* AIM OF THE TASK
Repeat the listing beneath this line exactly, keeping every character.
——————————
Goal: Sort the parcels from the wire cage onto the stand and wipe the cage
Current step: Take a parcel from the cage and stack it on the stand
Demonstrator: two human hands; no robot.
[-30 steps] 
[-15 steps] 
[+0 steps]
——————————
* EXERCISE SOLUTION
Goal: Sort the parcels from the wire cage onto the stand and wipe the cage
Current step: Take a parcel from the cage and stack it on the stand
Demonstrator: two human hands; no robot.
[-30 steps] 
[-15 steps] 
[+0 steps]

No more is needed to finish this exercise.